Given records ->

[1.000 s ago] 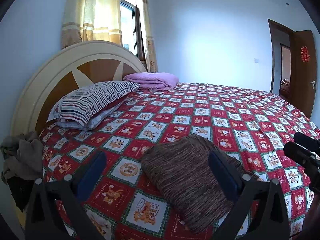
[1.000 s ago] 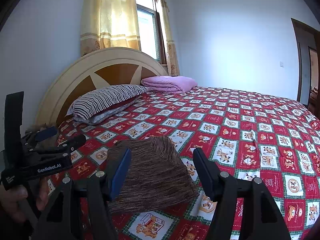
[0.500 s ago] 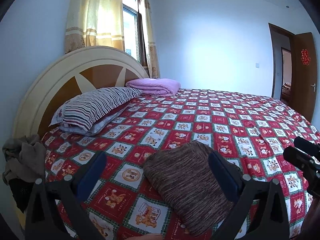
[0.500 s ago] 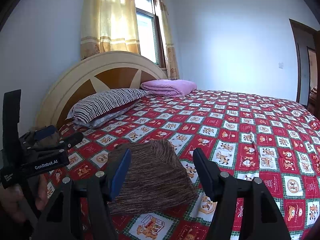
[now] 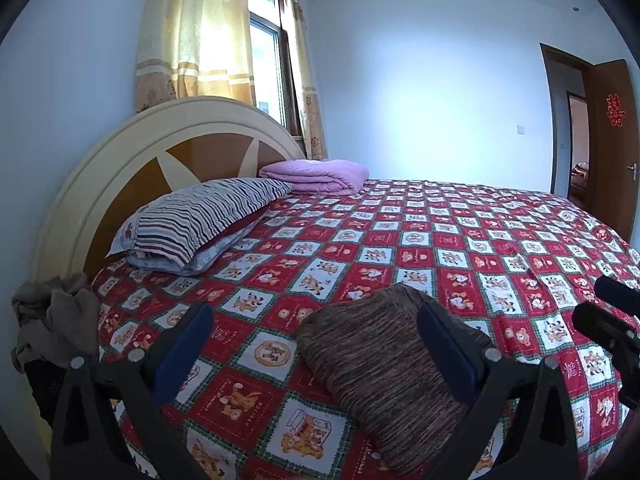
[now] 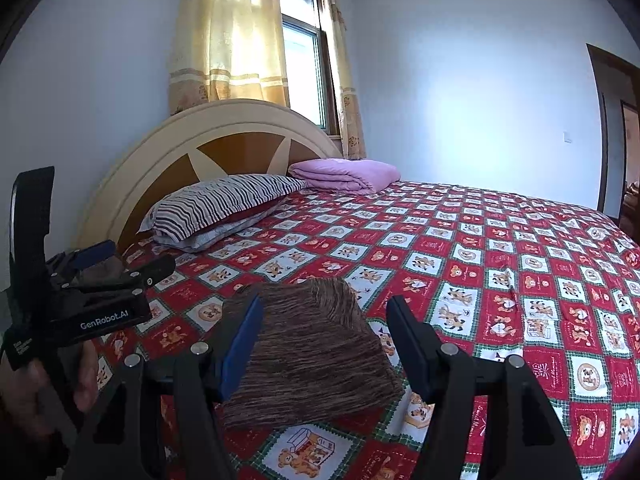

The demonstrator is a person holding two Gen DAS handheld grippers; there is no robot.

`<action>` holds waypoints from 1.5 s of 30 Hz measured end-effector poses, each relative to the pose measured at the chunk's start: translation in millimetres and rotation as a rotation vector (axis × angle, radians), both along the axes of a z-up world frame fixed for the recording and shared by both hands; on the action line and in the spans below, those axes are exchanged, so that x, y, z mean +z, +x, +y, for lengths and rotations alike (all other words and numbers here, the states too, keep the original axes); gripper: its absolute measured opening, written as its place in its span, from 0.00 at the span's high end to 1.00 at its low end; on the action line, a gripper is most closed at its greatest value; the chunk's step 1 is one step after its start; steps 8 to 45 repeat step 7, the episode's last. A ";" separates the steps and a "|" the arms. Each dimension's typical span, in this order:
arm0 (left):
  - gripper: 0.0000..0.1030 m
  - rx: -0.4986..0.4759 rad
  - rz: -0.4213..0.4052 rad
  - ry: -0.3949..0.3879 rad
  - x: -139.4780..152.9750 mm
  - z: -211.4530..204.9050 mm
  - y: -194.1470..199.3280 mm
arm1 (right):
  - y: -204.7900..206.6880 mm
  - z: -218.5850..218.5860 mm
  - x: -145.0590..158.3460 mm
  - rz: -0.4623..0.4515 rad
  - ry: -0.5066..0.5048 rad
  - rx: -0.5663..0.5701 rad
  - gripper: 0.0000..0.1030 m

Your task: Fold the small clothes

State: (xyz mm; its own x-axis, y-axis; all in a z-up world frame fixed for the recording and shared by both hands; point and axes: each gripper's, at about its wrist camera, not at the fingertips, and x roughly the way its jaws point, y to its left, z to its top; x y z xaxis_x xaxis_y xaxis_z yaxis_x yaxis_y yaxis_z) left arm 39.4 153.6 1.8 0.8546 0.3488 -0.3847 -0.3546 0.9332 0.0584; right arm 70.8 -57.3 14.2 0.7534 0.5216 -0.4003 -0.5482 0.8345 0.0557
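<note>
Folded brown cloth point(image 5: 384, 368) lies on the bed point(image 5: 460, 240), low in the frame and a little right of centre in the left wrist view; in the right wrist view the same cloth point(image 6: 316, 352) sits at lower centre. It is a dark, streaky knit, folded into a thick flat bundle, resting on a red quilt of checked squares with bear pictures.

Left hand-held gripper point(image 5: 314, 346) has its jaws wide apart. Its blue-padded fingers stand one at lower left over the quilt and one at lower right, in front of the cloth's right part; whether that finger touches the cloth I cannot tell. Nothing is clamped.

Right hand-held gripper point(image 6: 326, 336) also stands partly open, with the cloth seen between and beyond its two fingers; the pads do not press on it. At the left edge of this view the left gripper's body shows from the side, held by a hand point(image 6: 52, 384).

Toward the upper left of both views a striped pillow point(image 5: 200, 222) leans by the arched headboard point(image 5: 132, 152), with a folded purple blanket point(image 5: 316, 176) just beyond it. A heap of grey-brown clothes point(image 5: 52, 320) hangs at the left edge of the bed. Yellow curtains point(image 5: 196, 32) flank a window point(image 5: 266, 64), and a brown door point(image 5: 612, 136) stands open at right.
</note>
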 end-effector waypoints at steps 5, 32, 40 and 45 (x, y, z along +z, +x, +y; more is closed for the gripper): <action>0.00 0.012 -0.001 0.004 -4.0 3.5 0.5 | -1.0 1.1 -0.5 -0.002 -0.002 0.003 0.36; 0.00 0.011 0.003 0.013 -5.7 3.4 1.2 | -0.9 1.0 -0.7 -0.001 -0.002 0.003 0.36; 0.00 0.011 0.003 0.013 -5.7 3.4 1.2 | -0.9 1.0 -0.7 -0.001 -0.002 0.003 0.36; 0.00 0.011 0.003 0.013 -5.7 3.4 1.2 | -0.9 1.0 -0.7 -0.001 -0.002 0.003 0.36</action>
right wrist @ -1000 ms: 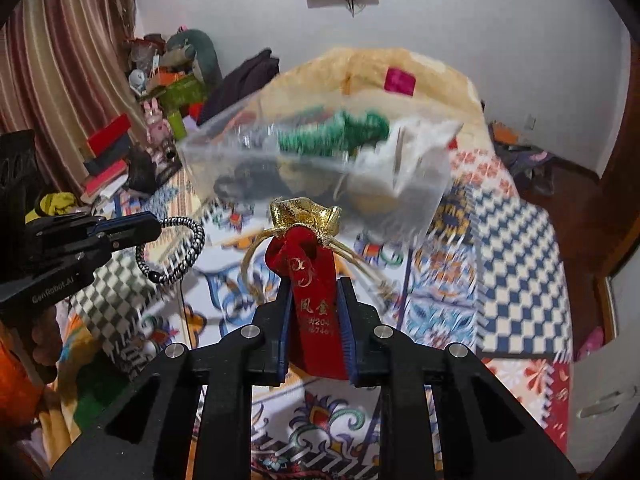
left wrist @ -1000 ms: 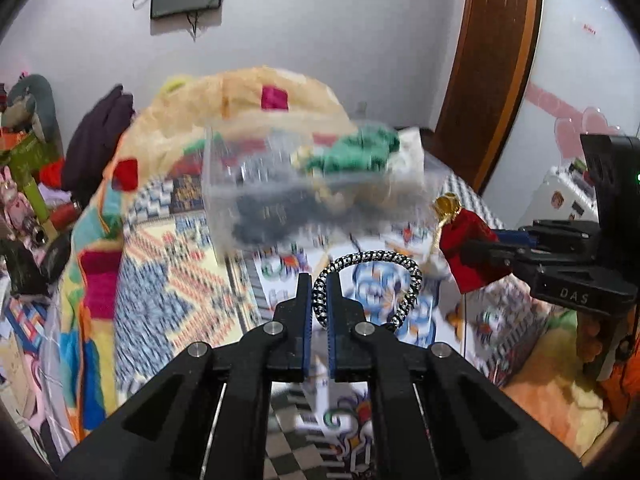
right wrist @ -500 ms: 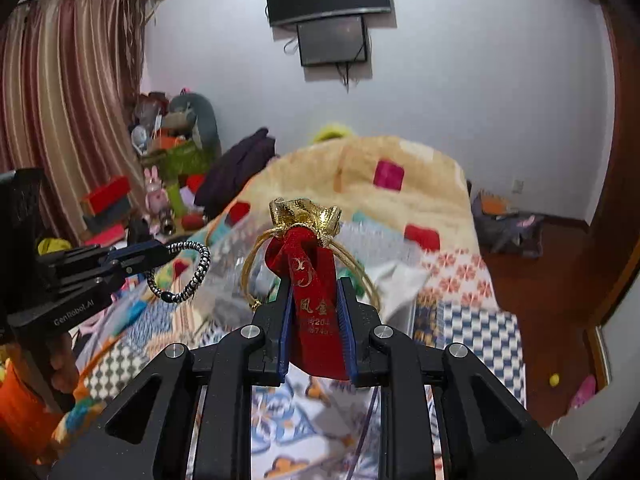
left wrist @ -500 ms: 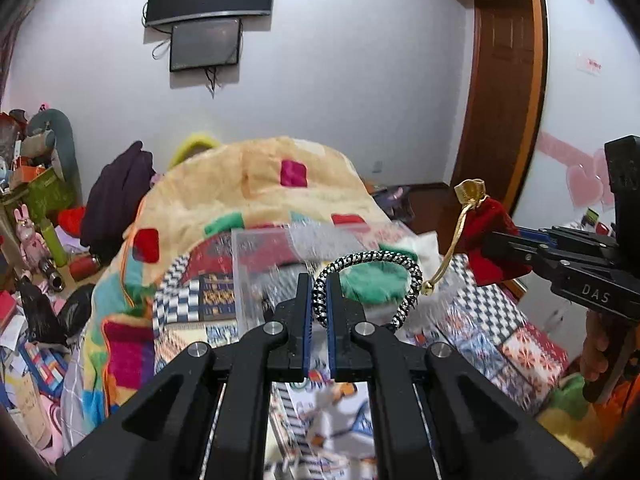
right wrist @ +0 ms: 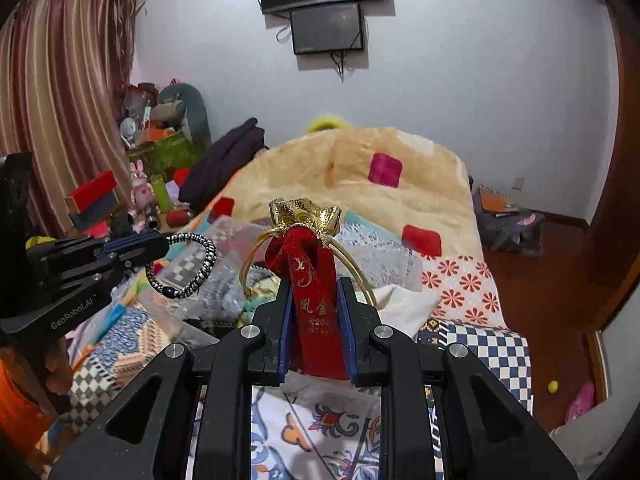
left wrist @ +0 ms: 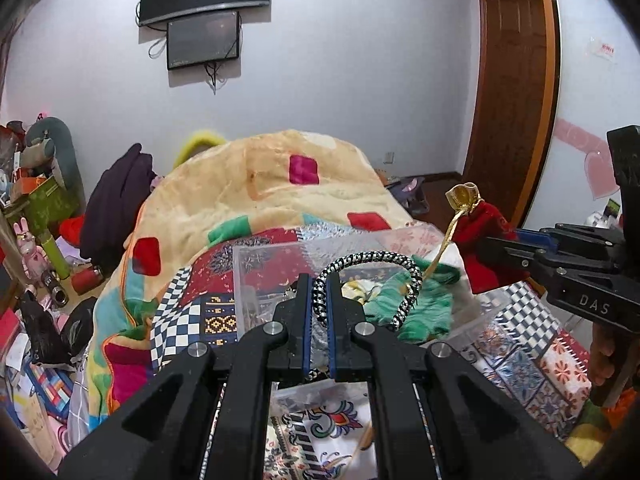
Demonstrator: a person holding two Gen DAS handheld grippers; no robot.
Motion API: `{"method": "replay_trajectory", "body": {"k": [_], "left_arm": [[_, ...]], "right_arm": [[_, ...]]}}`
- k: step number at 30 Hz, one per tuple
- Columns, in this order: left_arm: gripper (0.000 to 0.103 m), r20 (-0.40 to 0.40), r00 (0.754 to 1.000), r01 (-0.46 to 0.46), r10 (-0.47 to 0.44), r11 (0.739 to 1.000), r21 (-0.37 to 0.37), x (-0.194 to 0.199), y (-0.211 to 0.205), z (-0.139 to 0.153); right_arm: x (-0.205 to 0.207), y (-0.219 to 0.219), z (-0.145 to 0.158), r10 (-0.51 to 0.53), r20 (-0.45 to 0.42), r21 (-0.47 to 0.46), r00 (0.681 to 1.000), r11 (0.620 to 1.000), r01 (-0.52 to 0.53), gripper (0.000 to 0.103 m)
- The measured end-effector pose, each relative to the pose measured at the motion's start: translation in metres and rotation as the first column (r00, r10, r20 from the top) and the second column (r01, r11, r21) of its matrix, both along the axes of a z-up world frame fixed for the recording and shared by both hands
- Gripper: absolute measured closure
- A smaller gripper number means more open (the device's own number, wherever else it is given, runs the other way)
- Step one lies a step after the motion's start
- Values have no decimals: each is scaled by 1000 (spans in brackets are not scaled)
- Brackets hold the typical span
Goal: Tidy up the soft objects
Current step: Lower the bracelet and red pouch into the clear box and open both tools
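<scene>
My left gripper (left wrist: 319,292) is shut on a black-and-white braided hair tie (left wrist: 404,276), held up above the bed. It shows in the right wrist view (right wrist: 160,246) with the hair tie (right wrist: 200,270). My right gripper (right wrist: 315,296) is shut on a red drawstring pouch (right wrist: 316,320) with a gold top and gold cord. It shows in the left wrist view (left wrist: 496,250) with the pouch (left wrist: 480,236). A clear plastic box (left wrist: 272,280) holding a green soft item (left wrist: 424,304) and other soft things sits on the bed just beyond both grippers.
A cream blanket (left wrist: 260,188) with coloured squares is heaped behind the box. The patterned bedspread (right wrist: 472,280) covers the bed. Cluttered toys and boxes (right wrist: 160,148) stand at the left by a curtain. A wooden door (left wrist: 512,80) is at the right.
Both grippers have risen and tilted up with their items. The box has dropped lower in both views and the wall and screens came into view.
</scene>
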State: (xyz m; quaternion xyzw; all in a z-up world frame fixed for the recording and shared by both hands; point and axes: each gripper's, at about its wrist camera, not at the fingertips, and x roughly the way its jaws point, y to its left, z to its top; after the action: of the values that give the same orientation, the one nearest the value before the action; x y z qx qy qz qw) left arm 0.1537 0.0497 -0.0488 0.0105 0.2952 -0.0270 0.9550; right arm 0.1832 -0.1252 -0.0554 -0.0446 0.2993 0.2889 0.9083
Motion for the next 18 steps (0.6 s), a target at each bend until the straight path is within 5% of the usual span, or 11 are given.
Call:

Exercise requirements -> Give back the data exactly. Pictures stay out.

Finished task ->
[1.000 s ago] 
[1.000 s ago] 
[0.500 s ago] 
[0.500 s ago] 
[now] 
[now] 

The demonstrator is a person holding two Gen DAS handheld grippers; there is no robot.

`<action>` holds waypoints from 1.5 s of 30 Hz measured end-effector poses, each relative to the pose measured at the chunk's start: translation in millimetres and rotation as a rotation vector (axis × angle, radians), both along the axes of a z-up world frame fixed for the recording and shared by both hands; on the action line and in the spans below, those axes are exchanged, so that x, y, z mean +z, +x, +y, for lengths and rotations alike (all other words and numbers here, the states too, keep the original axes); gripper: its absolute measured opening, written as its place in its span, from 0.00 at the span's high end to 1.00 at its low end; on the action line, a gripper is most closed at its greatest value; the chunk's step 1 is one step after its start; steps 8 to 45 repeat step 7, the episode's last. A ";" separates the steps and a "|" the arms. Each dimension's typical span, in this order:
arm0 (left):
  - gripper: 0.0000..0.1030 m
  - rx: -0.4986..0.4759 rad
  - rz: -0.4213..0.4052 rad
  - ry: -0.3949..0.3879 rad
  - x: -139.4780..152.9750 mm
  - z: -211.4530..204.9050 mm
  - y: -194.1470..199.3280 mm
arm1 (right):
  - y: -204.7900..206.6880 mm
  - z: -218.5850..218.5860 mm
  - x: -145.0590..158.3460 mm
  - rz: -0.4623..0.4515 rad
  - ry: -0.5066..0.5048 rad
  - rx: -0.5663..0.5701 rad
  - gripper: 0.0000..0.1030 m

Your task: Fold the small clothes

State: (xyz mm; its own x-axis, y-axis; all in a z-up world frame fixed for the recording and shared by both hands; point and axes: each gripper's, at about its wrist camera, not at the fingertips, and x roughly the way its jaws point, y to its left, z to its top; x y z xaxis_x xaxis_y xaxis_z yaxis_x yaxis_y yaxis_z) left arm 39.4 153.6 1.8 0.8546 0.3488 -0.3847 -0.3546 0.9332 0.0584; right arm 70.8 -57.3 14.2 0.7534 0.5216 -0.4003 -0.5482 0.8345 0.0557
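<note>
Folded brown cloth point(image 5: 384, 368) lies on the bed point(image 5: 460, 240), low in the frame and a little right of centre in the left wrist view; in the right wrist view the same cloth point(image 6: 316, 352) sits at lower centre. It is a dark, streaky knit, folded into a thick flat bundle, resting on a red quilt of checked squares with bear pictures.

Left hand-held gripper point(image 5: 314, 346) has its jaws wide apart. Its blue-padded fingers stand one at lower left over the quilt and one at lower right, in front of the cloth's right part; whether that finger touches the cloth I cannot tell. Nothing is clamped.

Right hand-held gripper point(image 6: 326, 336) also stands partly open, with the cloth seen between and beyond its two fingers; the pads do not press on it. At the left edge of this view the left gripper's body shows from the side, held by a hand point(image 6: 52, 384).

Toward the upper left of both views a striped pillow point(image 5: 200, 222) leans by the arched headboard point(image 5: 132, 152), with a folded purple blanket point(image 5: 316, 176) just beyond it. A heap of grey-brown clothes point(image 5: 52, 320) hangs at the left edge of the bed. Yellow curtains point(image 5: 196, 32) flank a window point(image 5: 266, 64), and a brown door point(image 5: 612, 136) stands open at right.
</note>
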 end-effector waypoints at steps 5, 32, 40 and 45 (x, y, z along +z, +x, +y; more is closed for the gripper): <action>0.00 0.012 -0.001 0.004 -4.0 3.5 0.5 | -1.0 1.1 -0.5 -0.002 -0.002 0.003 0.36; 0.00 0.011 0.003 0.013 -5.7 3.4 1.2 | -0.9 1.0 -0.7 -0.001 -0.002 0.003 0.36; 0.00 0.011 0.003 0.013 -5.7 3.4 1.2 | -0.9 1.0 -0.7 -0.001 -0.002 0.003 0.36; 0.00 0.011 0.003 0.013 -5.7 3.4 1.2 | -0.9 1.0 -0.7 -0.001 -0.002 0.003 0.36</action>
right wrist @ -1000 ms: 
left wrist @ -1000 ms: 
right wrist @ -500 ms: 
left wrist @ -500 ms: 
right wrist @ +0 ms: 
left wrist @ +0 ms: 
Demonstrator: a person holding two Gen DAS handheld grippers; no robot.
Motion API: `{"method": "replay_trajectory", "body": {"k": [_], "left_arm": [[_, ...]], "right_arm": [[_, ...]]}}`
- k: step number at 30 Hz, one per tuple
- Columns, in this order: left_arm: gripper (0.000 to 0.103 m), r20 (-0.40 to 0.40), r00 (0.754 to 1.000), r01 (-0.46 to 0.46), r10 (-0.47 to 0.44), r11 (0.739 to 1.000), r21 (-0.37 to 0.37), x (-0.194 to 0.199), y (-0.211 to 0.205), z (-0.139 to 0.153); right_arm: x (-0.205 to 0.207), y (-0.219 to 0.219), z (-0.145 to 0.158), r10 (-0.51 to 0.53), r20 (-0.45 to 0.42), r21 (-0.47 to 0.46), r00 (0.681 to 1.000), r11 (0.620 to 1.000), r01 (-0.52 to 0.53), gripper (0.000 to 0.103 m)
- The measured end-effector pose, each relative to the pose measured at the motion's start: translation in metres and rotation as the first column (r00, r10, r20 from the top) and the second column (r01, r11, r21) of its matrix, both along the axes of a z-up world frame fixed for the recording and shared by both hands
- Gripper: absolute measured closure
- A smaller gripper number means more open (the device's own number, wherever else it is given, runs the other way)
- Step one lies a step after the motion's start
- Values have no decimals: each is scaled by 1000 (spans in brackets are not scaled)
- Brackets hold the typical span
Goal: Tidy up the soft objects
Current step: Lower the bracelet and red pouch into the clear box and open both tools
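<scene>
My left gripper (left wrist: 319,292) is shut on a black-and-white braided hair tie (left wrist: 404,276), held up above the bed. It shows in the right wrist view (right wrist: 160,246) with the hair tie (right wrist: 200,270). My right gripper (right wrist: 315,296) is shut on a red drawstring pouch (right wrist: 316,320) with a gold top and gold cord. It shows in the left wrist view (left wrist: 496,250) with the pouch (left wrist: 480,236). A clear plastic box (left wrist: 272,280) holding a green soft item (left wrist: 424,304) and other soft things sits on the bed just beyond both grippers.
A cream blanket (left wrist: 260,188) with coloured squares is heaped behind the box. The patterned bedspread (right wrist: 472,280) covers the bed. Cluttered toys and boxes (right wrist: 160,148) stand at the left by a curtain. A wooden door (left wrist: 512,80) is at the right.
Both grippers have risen and tilted up with their items. The box has dropped lower in both views and the wall and screens came into view.
</scene>
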State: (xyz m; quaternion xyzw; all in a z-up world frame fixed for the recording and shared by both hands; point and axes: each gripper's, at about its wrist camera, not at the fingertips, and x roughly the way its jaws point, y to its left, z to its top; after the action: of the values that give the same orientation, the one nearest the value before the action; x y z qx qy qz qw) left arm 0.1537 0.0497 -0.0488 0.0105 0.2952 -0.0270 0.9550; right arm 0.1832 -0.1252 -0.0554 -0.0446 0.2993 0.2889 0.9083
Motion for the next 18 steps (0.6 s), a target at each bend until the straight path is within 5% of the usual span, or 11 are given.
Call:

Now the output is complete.